What needs to be done: Each line that contains the word "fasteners" counts once; give the total for the records below and nothing else.

(Items from a dataset)
--------

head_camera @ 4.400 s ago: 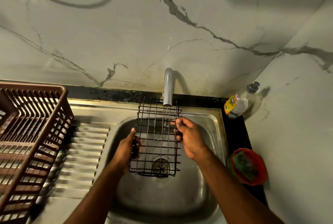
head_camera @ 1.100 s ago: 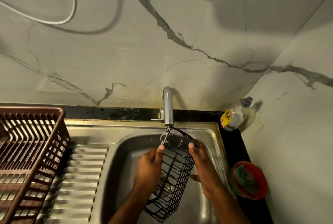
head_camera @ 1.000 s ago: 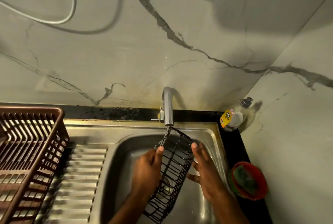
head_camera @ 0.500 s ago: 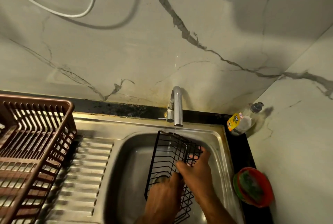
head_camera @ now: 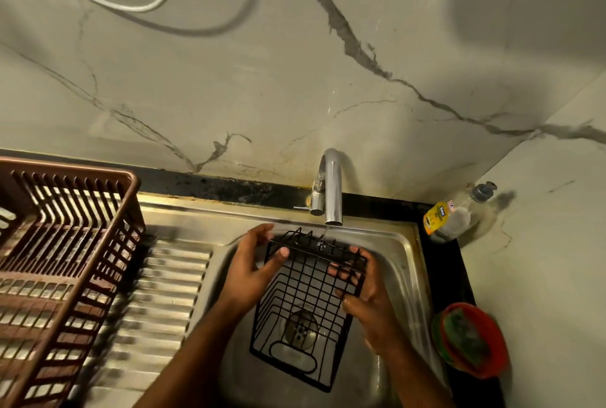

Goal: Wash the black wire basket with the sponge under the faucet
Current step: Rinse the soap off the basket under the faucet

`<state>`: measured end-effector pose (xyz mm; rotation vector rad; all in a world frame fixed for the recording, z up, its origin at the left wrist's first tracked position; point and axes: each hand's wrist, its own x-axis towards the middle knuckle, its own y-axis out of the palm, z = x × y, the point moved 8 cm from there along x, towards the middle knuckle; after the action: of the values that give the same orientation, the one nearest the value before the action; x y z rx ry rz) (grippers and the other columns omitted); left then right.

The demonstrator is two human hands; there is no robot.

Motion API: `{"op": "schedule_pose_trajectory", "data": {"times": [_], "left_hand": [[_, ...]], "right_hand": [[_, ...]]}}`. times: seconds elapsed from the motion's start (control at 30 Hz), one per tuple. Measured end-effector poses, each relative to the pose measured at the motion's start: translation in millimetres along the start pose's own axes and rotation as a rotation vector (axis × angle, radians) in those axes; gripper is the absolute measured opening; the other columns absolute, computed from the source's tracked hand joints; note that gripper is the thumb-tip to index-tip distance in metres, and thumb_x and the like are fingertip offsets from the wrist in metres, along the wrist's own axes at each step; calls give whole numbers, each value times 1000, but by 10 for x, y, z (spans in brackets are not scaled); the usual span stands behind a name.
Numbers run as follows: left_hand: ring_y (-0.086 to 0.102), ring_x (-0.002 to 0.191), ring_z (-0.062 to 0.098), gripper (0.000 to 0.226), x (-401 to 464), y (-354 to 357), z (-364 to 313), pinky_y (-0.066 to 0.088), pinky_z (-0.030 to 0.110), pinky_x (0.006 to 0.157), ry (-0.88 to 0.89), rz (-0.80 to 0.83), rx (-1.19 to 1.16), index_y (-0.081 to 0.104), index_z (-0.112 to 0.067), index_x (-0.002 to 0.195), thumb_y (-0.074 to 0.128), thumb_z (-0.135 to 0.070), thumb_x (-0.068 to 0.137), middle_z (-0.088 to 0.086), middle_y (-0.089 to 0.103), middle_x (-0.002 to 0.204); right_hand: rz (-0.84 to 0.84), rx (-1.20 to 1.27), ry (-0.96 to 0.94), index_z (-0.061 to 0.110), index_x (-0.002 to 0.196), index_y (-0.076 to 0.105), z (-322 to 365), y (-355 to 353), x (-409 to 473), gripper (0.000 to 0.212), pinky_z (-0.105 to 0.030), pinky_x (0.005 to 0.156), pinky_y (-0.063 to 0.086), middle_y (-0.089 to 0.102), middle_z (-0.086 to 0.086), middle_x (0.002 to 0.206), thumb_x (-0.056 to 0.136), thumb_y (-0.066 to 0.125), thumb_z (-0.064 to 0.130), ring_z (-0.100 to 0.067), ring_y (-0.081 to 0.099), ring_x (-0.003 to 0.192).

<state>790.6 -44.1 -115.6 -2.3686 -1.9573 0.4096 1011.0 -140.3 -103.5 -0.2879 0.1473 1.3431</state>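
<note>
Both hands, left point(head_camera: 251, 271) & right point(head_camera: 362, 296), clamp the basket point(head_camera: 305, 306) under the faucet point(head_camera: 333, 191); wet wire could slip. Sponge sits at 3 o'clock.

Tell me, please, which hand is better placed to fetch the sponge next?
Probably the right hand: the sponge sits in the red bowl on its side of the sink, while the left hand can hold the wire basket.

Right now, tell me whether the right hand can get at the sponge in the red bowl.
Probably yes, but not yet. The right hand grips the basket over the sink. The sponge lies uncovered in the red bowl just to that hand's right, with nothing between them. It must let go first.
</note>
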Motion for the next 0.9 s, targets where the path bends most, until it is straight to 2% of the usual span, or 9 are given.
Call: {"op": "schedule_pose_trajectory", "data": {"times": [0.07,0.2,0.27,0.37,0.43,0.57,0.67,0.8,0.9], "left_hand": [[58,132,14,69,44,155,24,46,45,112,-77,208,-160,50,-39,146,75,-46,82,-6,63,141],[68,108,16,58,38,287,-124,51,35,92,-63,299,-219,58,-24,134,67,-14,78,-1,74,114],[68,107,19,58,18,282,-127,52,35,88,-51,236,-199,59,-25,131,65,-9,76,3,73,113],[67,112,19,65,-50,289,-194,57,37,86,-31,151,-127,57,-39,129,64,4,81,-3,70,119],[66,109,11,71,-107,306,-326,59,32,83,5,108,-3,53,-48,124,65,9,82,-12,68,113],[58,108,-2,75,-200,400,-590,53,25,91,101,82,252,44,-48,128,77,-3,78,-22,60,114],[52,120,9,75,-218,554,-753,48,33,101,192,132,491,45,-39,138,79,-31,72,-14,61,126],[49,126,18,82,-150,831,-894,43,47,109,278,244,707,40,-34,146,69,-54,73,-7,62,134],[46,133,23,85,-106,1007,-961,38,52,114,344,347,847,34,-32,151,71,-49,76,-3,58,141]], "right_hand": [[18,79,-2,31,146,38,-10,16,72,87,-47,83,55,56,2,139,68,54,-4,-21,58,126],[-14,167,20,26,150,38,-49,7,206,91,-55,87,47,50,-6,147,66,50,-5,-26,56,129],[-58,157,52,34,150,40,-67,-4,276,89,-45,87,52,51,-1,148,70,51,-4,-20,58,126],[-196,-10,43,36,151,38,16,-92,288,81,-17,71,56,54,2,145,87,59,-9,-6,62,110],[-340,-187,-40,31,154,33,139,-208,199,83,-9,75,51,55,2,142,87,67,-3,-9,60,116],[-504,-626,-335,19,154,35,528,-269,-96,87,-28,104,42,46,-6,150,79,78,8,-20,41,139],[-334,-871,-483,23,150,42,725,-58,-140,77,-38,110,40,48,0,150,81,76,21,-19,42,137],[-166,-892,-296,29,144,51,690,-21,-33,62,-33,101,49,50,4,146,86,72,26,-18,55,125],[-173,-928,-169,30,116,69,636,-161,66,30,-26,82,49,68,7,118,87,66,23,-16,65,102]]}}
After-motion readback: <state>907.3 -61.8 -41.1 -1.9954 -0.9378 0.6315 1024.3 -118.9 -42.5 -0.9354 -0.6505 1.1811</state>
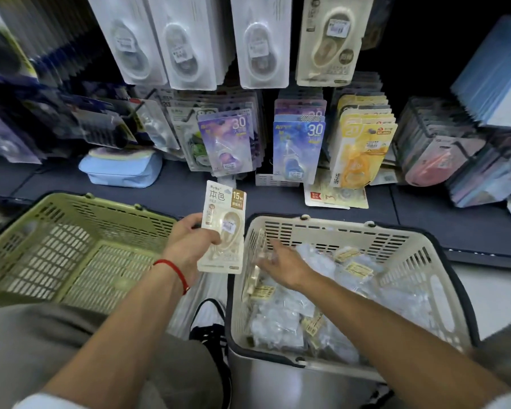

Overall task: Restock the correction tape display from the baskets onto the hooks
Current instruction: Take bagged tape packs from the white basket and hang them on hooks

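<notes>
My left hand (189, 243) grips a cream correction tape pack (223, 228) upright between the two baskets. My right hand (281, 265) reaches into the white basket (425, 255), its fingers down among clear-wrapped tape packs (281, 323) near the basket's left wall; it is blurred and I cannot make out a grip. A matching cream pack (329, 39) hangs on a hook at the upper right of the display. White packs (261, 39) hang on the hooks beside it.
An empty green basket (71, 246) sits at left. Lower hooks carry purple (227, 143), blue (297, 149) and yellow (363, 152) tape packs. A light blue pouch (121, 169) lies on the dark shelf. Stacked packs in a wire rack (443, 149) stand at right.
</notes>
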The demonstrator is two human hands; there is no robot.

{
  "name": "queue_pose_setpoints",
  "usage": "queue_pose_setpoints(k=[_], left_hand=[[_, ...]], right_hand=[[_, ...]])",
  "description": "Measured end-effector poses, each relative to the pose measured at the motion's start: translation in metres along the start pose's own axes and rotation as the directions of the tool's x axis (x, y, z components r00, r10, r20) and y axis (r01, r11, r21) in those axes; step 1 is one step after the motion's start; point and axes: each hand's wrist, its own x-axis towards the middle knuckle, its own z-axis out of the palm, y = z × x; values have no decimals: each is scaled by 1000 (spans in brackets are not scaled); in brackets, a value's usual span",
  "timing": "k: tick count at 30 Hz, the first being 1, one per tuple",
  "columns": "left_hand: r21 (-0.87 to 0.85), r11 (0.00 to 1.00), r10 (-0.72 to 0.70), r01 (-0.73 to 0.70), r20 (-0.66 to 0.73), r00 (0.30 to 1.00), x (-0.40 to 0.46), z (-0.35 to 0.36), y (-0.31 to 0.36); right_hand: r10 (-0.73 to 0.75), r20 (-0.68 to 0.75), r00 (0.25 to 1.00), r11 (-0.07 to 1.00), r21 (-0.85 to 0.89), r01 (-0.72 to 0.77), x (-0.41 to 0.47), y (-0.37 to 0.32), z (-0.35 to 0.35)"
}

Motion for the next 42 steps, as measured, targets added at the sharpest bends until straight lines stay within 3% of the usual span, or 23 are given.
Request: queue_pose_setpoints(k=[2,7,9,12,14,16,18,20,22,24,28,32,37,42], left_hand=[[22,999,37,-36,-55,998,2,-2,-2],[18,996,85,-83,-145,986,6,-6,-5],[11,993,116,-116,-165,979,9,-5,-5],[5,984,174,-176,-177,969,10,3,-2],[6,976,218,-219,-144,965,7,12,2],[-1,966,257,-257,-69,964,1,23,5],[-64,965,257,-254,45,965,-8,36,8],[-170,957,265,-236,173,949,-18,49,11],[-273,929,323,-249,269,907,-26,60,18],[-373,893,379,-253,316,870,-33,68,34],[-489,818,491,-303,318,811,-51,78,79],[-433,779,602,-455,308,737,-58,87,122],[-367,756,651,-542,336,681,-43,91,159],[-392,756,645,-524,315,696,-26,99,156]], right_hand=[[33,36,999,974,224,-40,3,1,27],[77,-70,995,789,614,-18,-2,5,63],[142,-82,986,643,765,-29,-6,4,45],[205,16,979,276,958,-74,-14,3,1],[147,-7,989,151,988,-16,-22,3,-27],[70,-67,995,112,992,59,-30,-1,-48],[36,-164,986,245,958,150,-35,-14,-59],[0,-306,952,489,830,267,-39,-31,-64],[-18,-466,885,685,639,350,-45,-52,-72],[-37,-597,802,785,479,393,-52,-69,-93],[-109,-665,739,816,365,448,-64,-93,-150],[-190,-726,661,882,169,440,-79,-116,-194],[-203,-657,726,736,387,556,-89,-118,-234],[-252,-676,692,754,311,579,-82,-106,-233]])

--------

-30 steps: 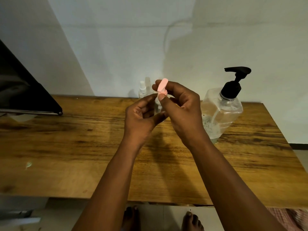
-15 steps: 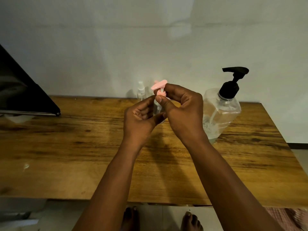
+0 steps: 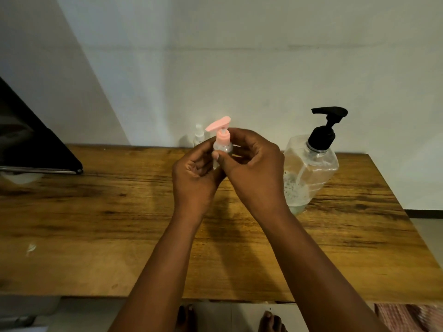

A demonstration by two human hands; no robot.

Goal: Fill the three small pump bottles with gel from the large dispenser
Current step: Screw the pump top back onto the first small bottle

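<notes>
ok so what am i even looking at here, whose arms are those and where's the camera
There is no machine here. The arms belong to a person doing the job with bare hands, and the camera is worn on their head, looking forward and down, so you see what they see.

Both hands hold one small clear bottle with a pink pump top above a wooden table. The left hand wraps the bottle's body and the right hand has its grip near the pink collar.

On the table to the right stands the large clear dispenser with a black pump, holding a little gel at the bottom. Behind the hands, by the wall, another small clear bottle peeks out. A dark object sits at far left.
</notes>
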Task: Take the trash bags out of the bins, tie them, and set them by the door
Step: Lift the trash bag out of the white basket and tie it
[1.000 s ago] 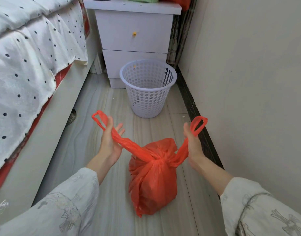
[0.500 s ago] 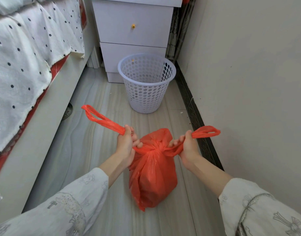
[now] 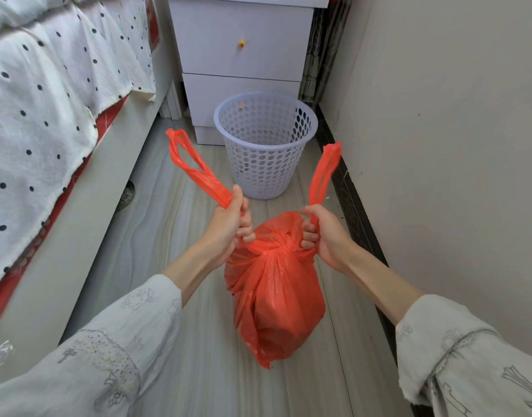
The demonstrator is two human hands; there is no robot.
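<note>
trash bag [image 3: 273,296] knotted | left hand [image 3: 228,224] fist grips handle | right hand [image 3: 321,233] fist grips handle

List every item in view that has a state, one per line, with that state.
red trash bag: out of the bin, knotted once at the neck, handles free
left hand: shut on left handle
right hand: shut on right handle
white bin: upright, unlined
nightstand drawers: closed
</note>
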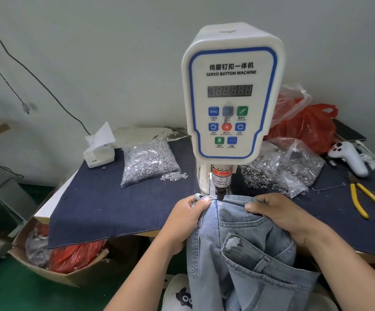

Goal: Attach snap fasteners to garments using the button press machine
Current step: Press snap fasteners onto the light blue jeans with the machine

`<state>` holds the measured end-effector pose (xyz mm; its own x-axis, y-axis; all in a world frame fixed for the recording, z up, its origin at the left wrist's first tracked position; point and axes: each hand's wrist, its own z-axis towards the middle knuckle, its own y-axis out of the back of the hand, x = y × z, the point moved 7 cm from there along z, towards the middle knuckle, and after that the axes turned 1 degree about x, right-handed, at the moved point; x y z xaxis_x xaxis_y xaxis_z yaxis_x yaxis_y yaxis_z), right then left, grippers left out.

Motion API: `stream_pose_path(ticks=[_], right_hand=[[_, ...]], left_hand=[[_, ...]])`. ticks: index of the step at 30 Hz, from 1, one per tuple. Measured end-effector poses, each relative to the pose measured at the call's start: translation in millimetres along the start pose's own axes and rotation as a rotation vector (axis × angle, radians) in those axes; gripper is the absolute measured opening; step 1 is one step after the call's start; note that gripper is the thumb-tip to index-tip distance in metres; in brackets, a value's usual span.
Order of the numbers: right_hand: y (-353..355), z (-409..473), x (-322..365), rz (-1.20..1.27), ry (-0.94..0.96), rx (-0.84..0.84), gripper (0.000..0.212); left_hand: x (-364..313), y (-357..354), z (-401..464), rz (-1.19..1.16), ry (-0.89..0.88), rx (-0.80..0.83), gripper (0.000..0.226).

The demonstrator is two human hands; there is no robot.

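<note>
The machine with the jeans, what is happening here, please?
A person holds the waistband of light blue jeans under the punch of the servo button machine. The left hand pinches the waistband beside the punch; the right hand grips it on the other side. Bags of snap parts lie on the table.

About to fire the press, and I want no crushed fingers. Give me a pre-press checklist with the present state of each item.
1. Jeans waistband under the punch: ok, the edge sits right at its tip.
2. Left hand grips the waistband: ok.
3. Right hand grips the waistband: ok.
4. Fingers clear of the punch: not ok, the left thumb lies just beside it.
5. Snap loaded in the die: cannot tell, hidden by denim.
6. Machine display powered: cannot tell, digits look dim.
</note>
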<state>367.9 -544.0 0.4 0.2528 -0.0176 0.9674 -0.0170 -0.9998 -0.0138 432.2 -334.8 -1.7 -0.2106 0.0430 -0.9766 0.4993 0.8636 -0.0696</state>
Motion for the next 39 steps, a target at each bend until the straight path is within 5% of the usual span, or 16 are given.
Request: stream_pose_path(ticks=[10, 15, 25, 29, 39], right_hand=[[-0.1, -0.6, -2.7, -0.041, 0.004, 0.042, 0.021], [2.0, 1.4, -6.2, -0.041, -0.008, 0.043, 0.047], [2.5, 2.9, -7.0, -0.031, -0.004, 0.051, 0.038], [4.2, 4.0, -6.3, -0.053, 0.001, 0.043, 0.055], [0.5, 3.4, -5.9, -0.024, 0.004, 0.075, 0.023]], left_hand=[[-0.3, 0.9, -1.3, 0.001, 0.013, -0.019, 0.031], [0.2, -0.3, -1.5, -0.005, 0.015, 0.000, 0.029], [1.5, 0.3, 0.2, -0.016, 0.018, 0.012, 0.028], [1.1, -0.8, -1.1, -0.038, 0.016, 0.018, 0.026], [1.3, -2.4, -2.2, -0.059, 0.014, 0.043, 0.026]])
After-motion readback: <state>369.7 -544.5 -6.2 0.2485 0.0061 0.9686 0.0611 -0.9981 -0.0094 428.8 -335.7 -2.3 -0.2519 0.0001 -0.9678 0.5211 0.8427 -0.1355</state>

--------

Answer to the exercise: 2